▶ _PROBLEM_
What you need to produce from the material below is an exact transcription of the lines from the one with "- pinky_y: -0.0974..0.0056" through the one with "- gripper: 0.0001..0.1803", both included, and no other line.
Start of INPUT DATA
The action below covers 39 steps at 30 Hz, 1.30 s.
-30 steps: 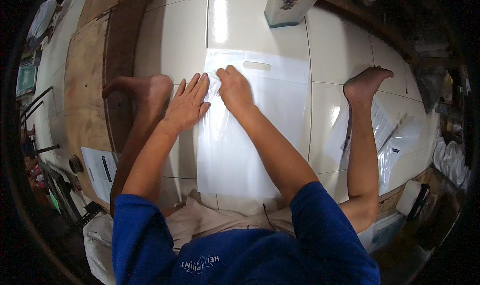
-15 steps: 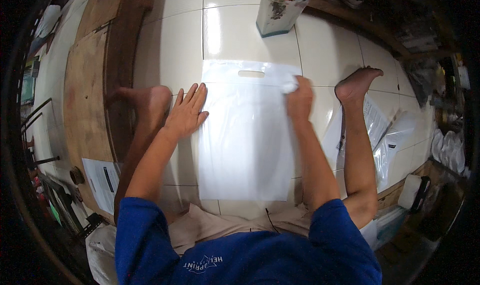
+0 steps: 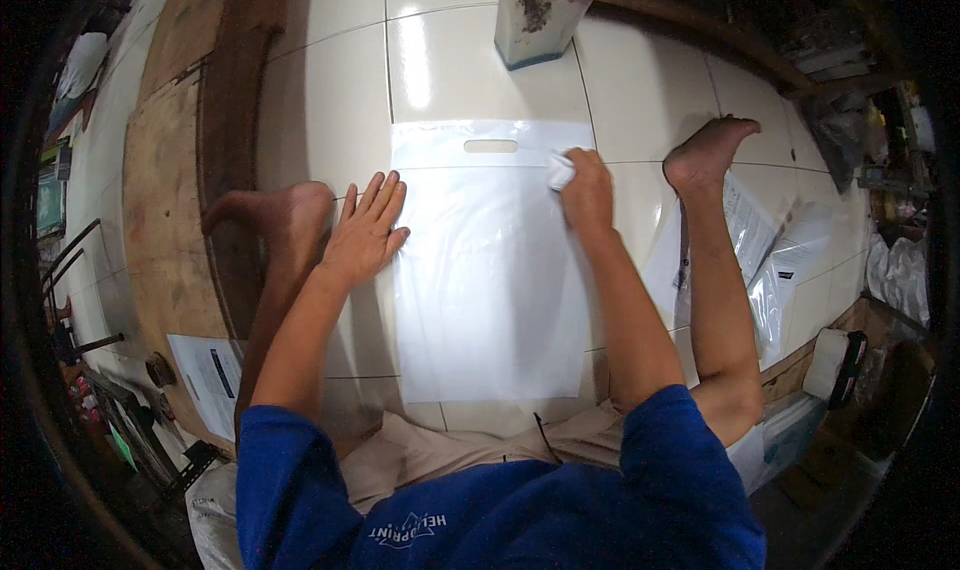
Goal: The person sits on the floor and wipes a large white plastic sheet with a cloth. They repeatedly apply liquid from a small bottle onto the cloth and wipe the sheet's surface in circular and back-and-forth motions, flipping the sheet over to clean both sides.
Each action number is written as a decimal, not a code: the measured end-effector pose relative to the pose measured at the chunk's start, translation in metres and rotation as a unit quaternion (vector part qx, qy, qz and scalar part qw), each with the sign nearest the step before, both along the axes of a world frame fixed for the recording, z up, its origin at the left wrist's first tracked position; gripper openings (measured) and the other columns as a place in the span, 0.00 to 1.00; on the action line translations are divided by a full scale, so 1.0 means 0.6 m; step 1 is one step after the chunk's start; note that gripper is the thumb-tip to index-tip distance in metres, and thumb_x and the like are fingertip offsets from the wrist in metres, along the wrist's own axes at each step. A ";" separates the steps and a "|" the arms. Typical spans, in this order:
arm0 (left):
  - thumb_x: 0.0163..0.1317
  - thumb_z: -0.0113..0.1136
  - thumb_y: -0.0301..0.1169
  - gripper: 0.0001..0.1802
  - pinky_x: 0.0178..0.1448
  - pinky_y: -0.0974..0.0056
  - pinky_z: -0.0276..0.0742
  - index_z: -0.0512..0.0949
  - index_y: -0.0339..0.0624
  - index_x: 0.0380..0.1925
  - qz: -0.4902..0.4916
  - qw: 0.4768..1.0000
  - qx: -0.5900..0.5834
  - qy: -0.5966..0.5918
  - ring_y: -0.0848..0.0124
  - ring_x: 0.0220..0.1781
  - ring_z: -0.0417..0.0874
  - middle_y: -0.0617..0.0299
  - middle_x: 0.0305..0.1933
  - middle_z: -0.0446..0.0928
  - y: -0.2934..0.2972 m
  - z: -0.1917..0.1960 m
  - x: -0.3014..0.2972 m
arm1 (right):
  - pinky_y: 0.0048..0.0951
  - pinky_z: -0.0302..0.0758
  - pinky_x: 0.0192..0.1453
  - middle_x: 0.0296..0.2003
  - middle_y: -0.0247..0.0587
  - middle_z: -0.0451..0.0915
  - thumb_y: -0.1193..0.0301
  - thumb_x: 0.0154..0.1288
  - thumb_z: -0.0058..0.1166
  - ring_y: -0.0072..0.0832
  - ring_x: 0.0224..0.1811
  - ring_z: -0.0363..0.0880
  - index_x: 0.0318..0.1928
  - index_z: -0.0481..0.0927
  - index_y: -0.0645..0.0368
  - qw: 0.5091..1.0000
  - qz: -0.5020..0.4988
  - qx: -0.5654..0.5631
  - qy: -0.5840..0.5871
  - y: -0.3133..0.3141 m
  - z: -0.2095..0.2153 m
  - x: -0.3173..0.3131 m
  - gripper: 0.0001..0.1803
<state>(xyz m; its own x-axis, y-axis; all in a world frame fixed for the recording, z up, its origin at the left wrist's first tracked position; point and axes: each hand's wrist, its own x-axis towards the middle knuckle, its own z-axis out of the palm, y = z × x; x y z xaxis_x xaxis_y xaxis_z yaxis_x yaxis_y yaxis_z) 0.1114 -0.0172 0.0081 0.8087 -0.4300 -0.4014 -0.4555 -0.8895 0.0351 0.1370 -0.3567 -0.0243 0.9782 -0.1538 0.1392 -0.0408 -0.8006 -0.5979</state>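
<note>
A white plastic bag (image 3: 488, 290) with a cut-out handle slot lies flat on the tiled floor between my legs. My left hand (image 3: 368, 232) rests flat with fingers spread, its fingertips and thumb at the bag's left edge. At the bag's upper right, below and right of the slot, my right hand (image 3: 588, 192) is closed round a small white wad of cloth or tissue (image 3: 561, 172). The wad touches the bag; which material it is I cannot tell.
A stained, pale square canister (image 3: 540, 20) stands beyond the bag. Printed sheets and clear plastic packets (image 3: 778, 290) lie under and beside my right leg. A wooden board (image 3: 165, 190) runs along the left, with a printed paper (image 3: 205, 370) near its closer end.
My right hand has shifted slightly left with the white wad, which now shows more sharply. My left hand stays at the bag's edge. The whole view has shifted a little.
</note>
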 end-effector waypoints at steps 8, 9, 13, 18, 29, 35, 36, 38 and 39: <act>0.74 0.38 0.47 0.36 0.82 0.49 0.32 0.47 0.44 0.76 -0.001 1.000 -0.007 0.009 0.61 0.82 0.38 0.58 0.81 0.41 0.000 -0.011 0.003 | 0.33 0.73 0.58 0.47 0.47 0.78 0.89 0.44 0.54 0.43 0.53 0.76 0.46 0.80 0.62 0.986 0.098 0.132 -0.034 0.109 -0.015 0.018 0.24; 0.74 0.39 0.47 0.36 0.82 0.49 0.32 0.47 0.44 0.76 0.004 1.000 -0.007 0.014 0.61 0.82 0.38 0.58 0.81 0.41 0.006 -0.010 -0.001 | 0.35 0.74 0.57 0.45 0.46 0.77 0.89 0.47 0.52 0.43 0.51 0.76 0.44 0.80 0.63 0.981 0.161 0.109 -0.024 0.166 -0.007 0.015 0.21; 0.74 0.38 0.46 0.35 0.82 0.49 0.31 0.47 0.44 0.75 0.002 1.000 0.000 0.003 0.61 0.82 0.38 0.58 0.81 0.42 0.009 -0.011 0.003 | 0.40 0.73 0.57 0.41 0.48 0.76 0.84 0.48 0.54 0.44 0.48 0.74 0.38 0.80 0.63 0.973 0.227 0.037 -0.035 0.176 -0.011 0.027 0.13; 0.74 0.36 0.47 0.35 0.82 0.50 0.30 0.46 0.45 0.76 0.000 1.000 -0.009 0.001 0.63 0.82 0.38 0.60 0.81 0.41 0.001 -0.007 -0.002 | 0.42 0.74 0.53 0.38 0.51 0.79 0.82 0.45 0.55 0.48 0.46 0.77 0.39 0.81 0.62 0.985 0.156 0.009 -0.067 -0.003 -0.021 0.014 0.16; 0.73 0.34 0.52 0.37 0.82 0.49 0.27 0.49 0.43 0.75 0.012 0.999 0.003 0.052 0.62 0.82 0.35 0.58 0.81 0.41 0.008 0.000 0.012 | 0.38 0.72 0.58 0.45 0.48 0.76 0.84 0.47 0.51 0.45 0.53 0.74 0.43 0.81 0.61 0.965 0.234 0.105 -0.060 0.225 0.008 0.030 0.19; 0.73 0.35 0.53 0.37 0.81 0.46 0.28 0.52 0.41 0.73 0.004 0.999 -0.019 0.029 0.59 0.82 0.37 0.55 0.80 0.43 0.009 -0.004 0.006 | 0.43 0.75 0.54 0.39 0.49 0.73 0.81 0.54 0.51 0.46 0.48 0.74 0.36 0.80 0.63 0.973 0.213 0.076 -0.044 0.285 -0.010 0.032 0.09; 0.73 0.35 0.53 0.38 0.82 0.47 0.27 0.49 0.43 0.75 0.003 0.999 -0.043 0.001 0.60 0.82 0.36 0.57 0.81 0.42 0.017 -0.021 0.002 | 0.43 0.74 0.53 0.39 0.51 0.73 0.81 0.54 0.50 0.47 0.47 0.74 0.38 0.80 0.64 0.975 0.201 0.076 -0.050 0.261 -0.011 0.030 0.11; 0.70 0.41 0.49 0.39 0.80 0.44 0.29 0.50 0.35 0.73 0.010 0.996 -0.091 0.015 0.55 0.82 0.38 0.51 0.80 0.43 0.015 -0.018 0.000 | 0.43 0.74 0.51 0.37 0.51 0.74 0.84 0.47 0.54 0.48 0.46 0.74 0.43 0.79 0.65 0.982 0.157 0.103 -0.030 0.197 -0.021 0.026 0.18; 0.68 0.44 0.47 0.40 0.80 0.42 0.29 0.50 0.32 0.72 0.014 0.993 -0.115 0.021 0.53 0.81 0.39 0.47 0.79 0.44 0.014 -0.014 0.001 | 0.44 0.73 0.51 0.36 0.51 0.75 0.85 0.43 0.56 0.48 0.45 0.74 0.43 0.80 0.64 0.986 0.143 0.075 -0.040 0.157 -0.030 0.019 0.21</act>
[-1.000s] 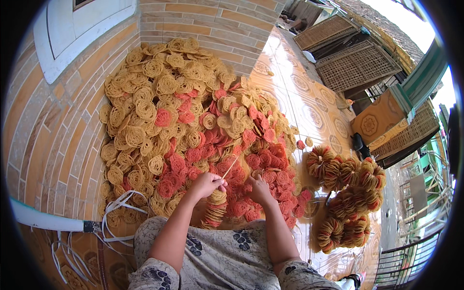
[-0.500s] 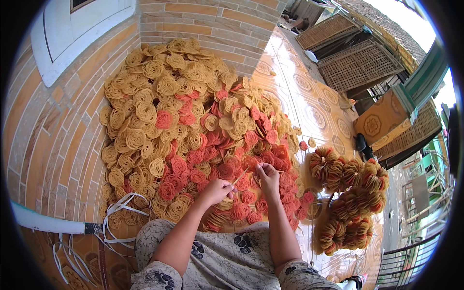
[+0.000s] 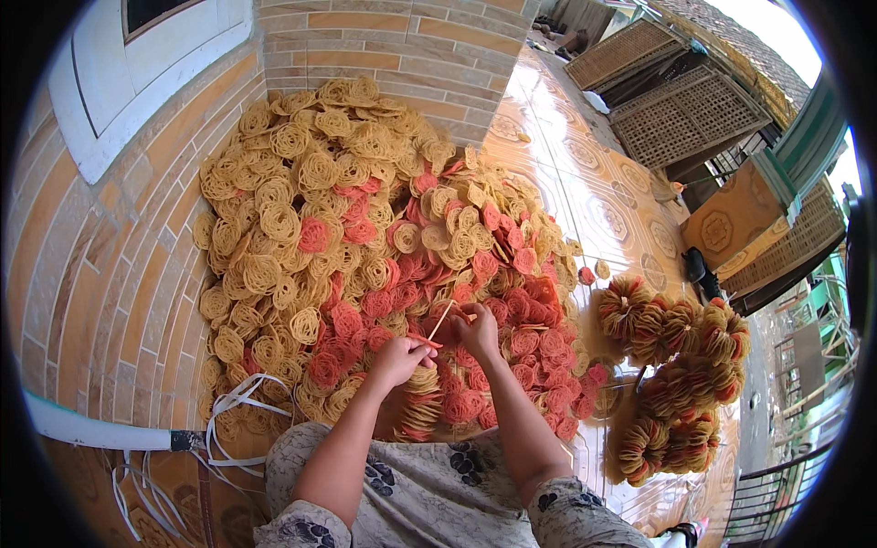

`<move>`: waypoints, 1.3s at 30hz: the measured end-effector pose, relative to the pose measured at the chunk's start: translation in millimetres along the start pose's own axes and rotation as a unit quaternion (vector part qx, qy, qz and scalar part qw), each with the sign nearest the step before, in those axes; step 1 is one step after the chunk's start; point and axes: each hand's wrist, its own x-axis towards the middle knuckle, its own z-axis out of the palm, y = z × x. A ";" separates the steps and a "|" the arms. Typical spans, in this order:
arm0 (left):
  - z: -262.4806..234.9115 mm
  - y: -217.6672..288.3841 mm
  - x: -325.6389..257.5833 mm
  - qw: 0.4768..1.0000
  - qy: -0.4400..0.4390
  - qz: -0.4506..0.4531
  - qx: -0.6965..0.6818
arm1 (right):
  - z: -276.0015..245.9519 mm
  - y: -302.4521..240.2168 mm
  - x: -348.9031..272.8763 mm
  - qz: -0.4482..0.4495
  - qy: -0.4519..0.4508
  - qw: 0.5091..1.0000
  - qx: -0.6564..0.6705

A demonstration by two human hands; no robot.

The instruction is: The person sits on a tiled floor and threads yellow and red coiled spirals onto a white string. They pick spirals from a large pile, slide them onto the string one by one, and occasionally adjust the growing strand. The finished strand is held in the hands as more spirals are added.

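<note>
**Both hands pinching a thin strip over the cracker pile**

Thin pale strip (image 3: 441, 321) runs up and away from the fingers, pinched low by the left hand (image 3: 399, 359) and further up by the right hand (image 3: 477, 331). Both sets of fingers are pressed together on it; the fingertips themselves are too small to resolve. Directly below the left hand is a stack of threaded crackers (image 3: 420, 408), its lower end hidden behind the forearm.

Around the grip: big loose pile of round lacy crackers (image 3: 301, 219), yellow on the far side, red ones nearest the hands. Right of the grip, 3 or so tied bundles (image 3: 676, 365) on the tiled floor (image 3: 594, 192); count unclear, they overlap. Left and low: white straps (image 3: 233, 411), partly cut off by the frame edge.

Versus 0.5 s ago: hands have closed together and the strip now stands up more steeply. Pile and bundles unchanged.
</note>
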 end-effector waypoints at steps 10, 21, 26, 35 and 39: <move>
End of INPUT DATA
▶ _COMPLETED TASK_
  - pinky_y: -0.0974..0.0056
  - pinky_z: -0.0276..0.0742
  - index_z: -0.0512..0.0949
  - index_y: -0.0339..0.0624
  - index_x: 0.0380..0.1925
  - qz: -0.4902..0.4916
  - qw: 0.4768..1.0000
  - qx: -0.5900..0.5834
  - qy: -0.5966..0.5918
  - ring_y: -0.0848..0.0124
  - ring_x: 0.0220..0.1781
  - ring_z: -0.0417..0.0874
  - middle_y: -0.0617..0.0299
  - middle_x: 0.0305..0.1933
  - middle_z: -0.0446..0.0928
  - y: -0.2934..0.2972 m
  - z: -0.1917..0.1960 m
  - x: -0.3014..0.2972 m
arm1 (right):
  - pinky_y: 0.0048..0.0951
  - pinky_z: -0.0302..0.0758
  - pinky_x: 0.0192..0.1453
  - middle_x: 0.0296..0.2003
  - middle_y: -0.0247..0.0587
  - middle_z: -0.0451..0.0915
  - thumb_y: -0.1193..0.0301
  - thumb_x: 0.0154..0.1288
  - thumb_z: -0.0058..0.1166
  - ring_y: -0.0072..0.0832
  - ring_x: 0.0224..0.1811
  - ring_z: -0.0363..0.0880
  - index_x: 0.0318..0.1928
  - index_z: -0.0481..0.0927
  - index_y: -0.0645..0.0368
  - qw: 0.5091..1.0000
  - qz: -0.5020..0.4988
  - qx: -0.5654..0.5631
  - qy: -0.5840..0.5871
  - y: -0.3133..0.3141 m
  - z: -0.2095..0.2153 m
  - x: -0.3173..0.3131 m
  - gripper: 0.0001..0.1803

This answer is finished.